The problem | Show every line from the data below that includes "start".

Data section |
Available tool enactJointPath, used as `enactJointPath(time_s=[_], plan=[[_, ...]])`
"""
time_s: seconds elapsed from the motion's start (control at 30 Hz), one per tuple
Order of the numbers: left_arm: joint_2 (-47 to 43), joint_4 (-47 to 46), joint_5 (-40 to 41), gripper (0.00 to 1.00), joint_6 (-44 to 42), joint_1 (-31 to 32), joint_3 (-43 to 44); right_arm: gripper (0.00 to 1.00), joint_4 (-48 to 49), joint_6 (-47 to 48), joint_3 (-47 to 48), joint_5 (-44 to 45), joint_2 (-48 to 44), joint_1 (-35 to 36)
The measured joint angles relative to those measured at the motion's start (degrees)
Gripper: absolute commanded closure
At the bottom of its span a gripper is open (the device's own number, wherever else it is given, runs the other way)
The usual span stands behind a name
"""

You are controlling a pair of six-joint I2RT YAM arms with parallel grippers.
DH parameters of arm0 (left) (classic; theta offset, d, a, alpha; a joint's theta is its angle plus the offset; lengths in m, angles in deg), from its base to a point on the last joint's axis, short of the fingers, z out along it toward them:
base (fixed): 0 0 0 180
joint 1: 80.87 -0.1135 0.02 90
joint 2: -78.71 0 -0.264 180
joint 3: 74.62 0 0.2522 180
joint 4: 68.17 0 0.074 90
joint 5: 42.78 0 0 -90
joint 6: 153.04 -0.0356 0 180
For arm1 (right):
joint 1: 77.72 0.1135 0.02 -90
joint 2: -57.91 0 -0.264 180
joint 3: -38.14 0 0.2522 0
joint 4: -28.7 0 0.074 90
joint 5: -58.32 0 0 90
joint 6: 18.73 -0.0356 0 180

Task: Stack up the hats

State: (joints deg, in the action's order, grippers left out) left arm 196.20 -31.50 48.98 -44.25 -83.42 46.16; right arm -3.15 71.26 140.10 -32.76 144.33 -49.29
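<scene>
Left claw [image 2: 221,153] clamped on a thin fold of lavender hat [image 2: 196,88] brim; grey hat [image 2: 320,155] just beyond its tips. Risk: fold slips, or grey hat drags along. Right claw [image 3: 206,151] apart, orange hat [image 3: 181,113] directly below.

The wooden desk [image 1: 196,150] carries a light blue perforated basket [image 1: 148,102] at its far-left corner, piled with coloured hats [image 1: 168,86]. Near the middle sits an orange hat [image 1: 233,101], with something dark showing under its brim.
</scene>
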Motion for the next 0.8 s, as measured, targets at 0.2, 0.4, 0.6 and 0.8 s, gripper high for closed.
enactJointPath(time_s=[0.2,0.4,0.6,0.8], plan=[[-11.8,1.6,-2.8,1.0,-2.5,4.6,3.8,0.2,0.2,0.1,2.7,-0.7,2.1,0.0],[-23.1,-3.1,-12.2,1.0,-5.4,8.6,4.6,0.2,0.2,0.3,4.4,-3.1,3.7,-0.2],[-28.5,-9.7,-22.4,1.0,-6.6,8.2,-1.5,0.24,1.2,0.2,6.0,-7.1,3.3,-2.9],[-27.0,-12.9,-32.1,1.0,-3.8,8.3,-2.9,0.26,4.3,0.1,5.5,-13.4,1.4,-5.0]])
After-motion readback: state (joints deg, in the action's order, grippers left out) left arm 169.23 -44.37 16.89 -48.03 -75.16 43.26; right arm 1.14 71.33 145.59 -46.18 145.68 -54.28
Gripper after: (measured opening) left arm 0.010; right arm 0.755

Solution for this exercise |
time_s: seconds elapsed from the motion's start (control at 30 Hz), one per tuple
The measured joint angles relative to those measured at the motion's start (degrees)

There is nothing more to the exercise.